By Brooke Schultz
Editor-in-Chief
Washington College may next take residency in the airwaves, as a student-driven initiative to get a radio on campus is well underway.
“A few years ago, I was driving through Connecticut…in an 18-passenger van flipping through the radio to find something to listen to,” said junior Adam Ashcraft. “Every college had a radio station, and they were the best on the band at the time. All of the DJs seemed to care.”
Ashcraft said he thought that there was no reason that WC shouldn’t have one. Thus, at the start of this year, he approached Dr. Alicia Kozma, assistant professor of communications and media studies, to see if it was possible to bring that to WC.
“Our first step was the survey, figuring out if anybody beyond this core group actually wanted a radio station on campus, because it’s not beneficial to go through all that work if no one’s going to listen to it,” Dr.
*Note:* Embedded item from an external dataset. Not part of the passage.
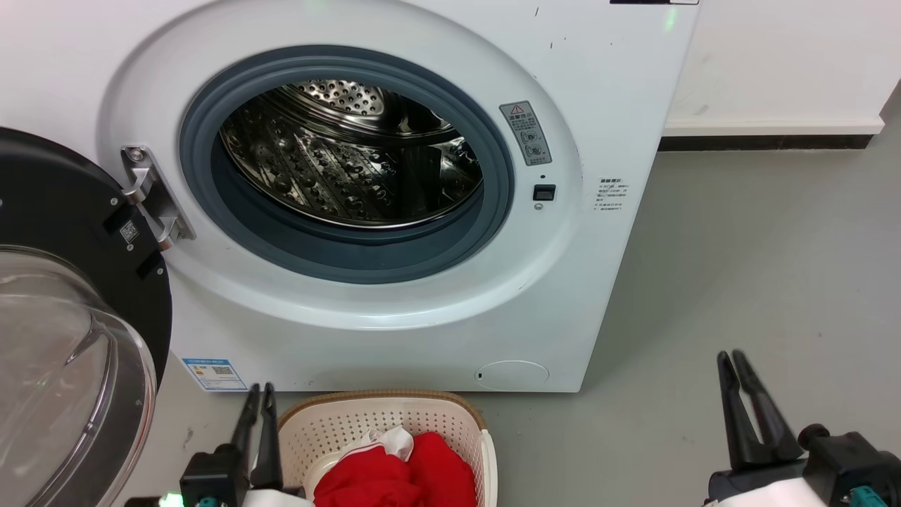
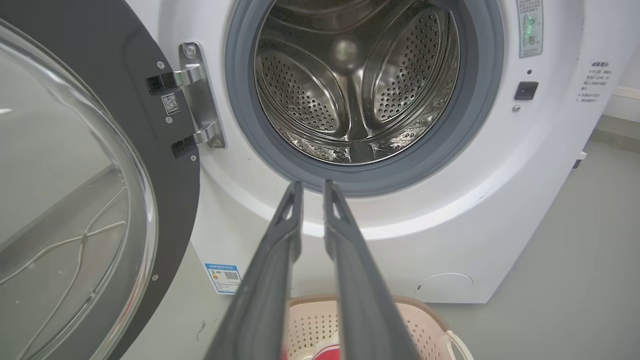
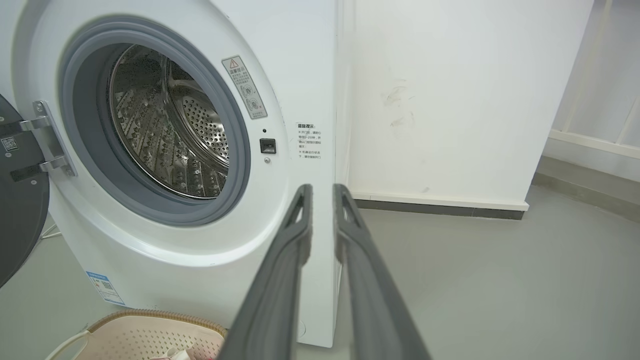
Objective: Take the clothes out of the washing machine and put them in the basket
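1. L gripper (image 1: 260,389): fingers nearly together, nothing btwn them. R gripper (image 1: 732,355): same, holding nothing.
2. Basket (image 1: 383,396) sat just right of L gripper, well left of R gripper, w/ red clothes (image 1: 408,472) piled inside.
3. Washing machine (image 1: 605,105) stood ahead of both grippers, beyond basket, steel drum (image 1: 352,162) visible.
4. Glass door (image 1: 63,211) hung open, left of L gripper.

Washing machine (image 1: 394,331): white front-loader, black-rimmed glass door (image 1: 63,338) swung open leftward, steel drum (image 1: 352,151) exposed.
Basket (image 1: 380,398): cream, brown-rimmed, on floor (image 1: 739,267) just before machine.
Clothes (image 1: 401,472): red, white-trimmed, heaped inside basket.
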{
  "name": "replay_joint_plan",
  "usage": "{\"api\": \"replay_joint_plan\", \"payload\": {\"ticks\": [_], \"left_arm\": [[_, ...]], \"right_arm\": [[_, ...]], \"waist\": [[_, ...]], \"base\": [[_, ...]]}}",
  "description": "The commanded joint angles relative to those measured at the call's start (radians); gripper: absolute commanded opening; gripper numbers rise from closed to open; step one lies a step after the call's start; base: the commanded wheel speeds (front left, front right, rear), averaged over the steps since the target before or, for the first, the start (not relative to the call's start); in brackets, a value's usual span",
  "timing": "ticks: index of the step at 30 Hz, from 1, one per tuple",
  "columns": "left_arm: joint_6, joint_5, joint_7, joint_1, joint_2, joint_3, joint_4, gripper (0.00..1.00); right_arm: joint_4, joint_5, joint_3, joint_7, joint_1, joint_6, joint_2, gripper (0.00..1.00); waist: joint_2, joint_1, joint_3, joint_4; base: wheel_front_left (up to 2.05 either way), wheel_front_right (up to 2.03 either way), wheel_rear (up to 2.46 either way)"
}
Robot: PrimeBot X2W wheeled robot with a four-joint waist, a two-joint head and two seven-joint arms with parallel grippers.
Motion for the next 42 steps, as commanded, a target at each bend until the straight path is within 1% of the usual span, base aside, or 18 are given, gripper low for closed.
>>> {"api": "replay_joint_plan", "payload": {"ticks": [1, 8, 9, 13, 14, 15, 27, 42], "left_arm": [[-0.001, -0.006, 0.005, 0.002, 0.0, 0.001, 0.011, 0.0], [-0.018, -0.157, 0.045, -0.022, 0.0, 0.018, 0.028, 0.0], [-0.018, -0.157, 0.045, -0.022, 0.0, 0.018, 0.028, 0.0], [-0.028, -0.239, 0.063, -0.031, 0.0, 0.023, 0.032, 0.0], [-0.032, -0.278, 0.071, -0.036, 0.0, 0.026, 0.034, 0.0], [-0.032, -0.278, 0.071, -0.036, 0.0, 0.026, 0.034, 0.0], [-0.057, -0.495, 0.121, -0.063, 0.0, 0.043, 0.05, 0.0], [-0.084, -0.729, 0.176, -0.093, 0.0, 0.063, 0.068, 0.0]], "right_arm": [[0.008, 0.006, 0.001, 0.001, 0.004, 0.0, 0.0, 0.0], [0.028, 0.17, 0.003, 0.026, -0.016, 0.0, -0.01, 0.0], [0.028, 0.17, 0.003, 0.026, -0.016, 0.0, -0.01, 0.0], [0.043, 0.256, 0.004, 0.041, -0.03, 0.0, -0.015, 0.0], [0.05, 0.298, 0.004, 0.048, -0.037, 0.0, -0.018, 0.0], [0.05, 0.298, 0.004, 0.048, -0.037, 0.0, -0.018, 0.0], [0.085, 0.525, 0.001, 0.089, -0.07, 0.0, -0.028, 0.0], [0.123, 0.765, -0.007, 0.138, -0.104, 0.0, -0.035, 0.0]], "waist": [[-0.0001, 0.0, 0.0, 0.0], [-0.0001, 0.0, 0.0, 0.001], [-0.0001, 0.0, 0.0, 0.001], [-0.0001, 0.0, 0.0, 0.001], [-0.0001, 0.0, 0.0, 0.001], [-0.0001, 0.0, 0.0, 0.001], [-0.0001, 0.0, 0.0, 0.003], [-0.0001, 0.0, 0.0, 0.004]], "base": [[0.0, 0.0, 0.0], [0.0, 0.0, 0.0], [0.0, 0.0, 0.0], [0.0, 0.0, 0.0], [0.0, 0.0, 0.0], [0.0, 0.0, 0.0], [0.0, 0.0, 0.0], [0.0, 0.0, 0.0]]}}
Kozma said.

A survey, designed by the group of seven students working on getting the station started, was sent out in early October and had about 500 students participate. It was met with an overwhelmingly positive response, Dr. Kozma said.
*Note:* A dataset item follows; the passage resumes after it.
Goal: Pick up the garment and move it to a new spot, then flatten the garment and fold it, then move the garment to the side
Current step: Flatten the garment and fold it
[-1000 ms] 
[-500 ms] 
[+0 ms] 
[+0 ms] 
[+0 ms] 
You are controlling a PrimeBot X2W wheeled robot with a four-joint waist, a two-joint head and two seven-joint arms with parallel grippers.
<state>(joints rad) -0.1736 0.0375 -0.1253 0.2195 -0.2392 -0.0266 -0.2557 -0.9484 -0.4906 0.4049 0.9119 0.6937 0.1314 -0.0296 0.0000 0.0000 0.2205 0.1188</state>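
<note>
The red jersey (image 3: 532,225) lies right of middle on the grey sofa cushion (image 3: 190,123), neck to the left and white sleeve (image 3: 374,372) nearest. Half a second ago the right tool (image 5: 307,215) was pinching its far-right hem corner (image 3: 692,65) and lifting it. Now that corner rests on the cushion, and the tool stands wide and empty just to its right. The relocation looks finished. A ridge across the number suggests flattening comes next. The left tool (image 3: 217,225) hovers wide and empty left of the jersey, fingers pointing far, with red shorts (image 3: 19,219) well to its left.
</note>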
“Radio kind of gets a bad rap as a dying medium. Everyone’s on Spotify, or Pandora, or SoundCloud. They’re streaming stuff,” she said. “You can even stream your news on an app. This survey shows me there’s still a place for radio.”
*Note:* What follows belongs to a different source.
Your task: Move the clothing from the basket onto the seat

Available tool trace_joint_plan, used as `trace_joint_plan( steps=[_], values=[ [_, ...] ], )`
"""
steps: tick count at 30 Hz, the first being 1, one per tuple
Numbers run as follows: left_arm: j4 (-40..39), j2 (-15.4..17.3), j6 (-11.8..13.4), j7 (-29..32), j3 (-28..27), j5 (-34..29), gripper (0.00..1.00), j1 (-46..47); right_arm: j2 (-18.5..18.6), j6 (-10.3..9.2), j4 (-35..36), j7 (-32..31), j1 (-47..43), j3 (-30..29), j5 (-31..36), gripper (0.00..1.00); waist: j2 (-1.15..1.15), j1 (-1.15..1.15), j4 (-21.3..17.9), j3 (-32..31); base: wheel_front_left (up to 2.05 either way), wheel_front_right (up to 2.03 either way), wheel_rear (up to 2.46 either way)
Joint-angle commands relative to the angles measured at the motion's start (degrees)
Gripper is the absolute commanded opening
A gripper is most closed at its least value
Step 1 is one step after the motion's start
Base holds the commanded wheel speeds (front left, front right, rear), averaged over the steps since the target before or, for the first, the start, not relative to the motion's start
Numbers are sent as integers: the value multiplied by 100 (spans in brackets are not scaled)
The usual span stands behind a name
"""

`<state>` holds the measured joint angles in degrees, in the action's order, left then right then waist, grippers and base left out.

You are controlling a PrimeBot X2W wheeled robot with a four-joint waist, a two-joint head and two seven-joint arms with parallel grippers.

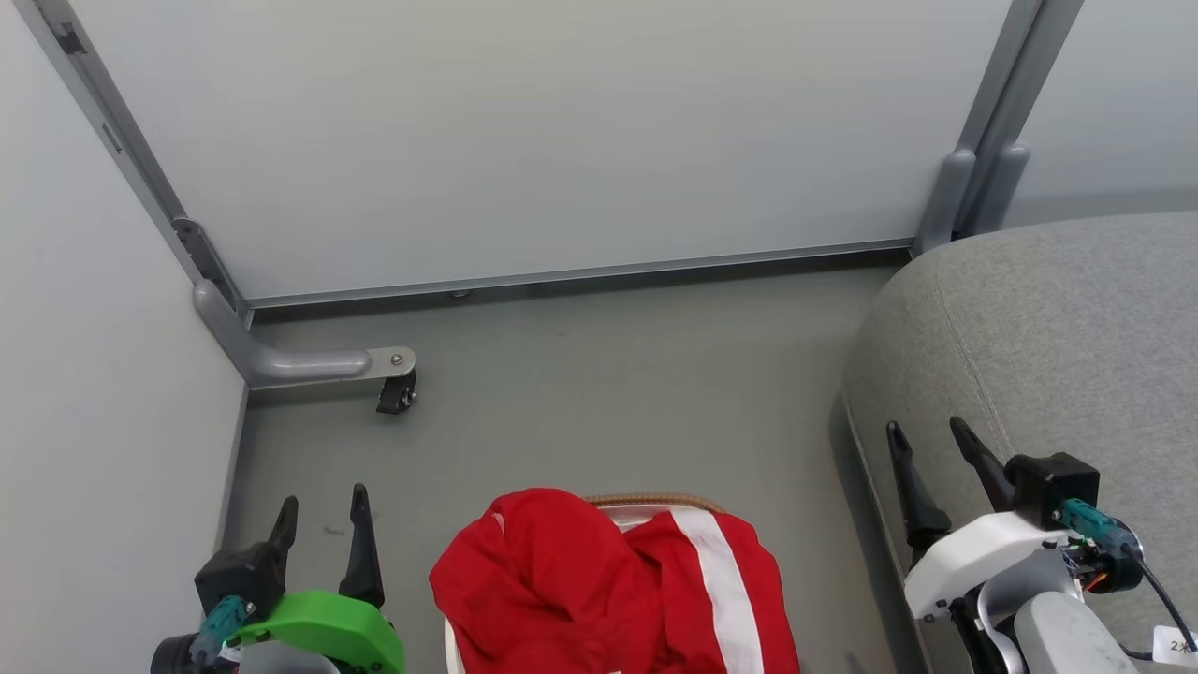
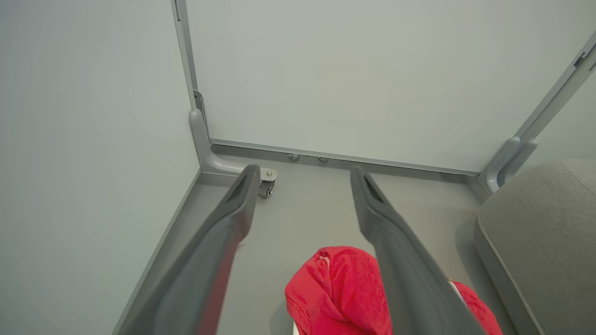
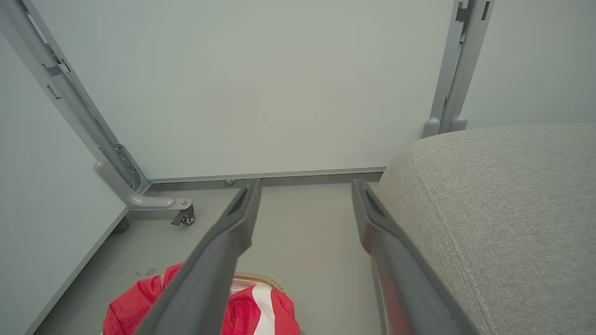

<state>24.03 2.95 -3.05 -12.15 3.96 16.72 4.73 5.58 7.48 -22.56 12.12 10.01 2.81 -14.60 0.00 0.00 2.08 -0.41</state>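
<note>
Two claws sit low in the head view, both spread wide, holding nothing; left claw [image 1: 323, 501] at lower left above the grey floor [image 1: 608, 393]; right claw [image 1: 928, 432] at lower right, against the front edge of the seat [image 1: 1058, 328]; clothing [image 1: 562, 590] heaped red in the basket [image 1: 655, 503] between them, broad white stripe uppermost, cloth spilling over the woven rim; basket on the floor near the seat; both claws apart from the clothing.
</note>
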Motion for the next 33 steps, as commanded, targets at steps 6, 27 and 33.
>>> trace_joint_plan(
  steps=[6, 27, 33],
  values=[
    [115, -5, -49, -105, -26, -279, 100, -97, 2, 2, -215, 111, 21, 52, 344, 100, 0, 0, -2, 4, 0, 0, 0],
    [353, 5, -120, -314, 677, -452, 100, 387, -14, 0, -135, 316, 545, 192, 1080, 100, 0, 0, -284, 926, 0, 0, 0],
    [407, 11, -160, -303, 959, -481, 100, 775, 2, 0, 34, 309, 912, 303, 1126, 100, 0, 0, -474, 1515, 0, 0, 0]
  ],
)
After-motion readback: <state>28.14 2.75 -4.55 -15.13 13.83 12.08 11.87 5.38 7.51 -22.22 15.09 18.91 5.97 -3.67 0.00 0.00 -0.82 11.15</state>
The next step, she said, is figuring out how to do it: how much it will cost, where to get funding, the equipment required, and who is in charge of what aspects of the project.
Dr. Kozma said that, based on the survey, they found that most people don’t listen to the radio outside the car, so they’re likely going to use internet radio.
“We want to be able to use a platform that lets anyone listen to it whenever they want,” she said. “Internet radio is a lot cheaper for us to put together. We don’t need an antenna, we don’t need soundboards, we don’t need a massive room with mixers and two-channel microphones and all that stuff.”
What they will need, she said, is a space. Dr. Kozma and Ashcraft said that, although they don’t need a lot of equipment, they need a permanent place to set up in because it has to be soundproofed.
“That’s going to be our biggest challenge and that is the thing that could potentially hold up the timeline,” she said.
Hopefully, they said, it will be up and running by next fall.
“I think it’s a perfect fit (with communications and media studies major),” Dr. Kozma said. “One of the things that the CMS major and program does is think about different ways that resources on campus can be utilized to increase students’ participation in the world, students’ participation within their own campus community, within the local community, and think about how media can be a tool through which we can do that with. In this case, radio is our medium, we can use that to make life a little bit better on campus, give some more information, interact with the community, and start a radio culture right here on campus.”
Although there is a local radio station and Kent County High School’s station, Dr. Kozma said that this would be unique to WC.
“One of those things college radio has always been critical for is being a voice of the campus,” she said. “That’s something that the Chestertown station can’t really do for the student body, that’s something the high school station can’t do for the student body, but that doesn’t mean they don’t offer valuable models for what to look at and see what we do like about what they’re doing.”
Through her introductory level CMS class, students pitched possible radio shows, proving there’s the ability to do a lot on campus, she said.
And, for Ashcraft, it will also be a way to fulfill his high school dream of having his own late night radio show.
“It’s another way for people to connect artistically and creatively with their community,” he said.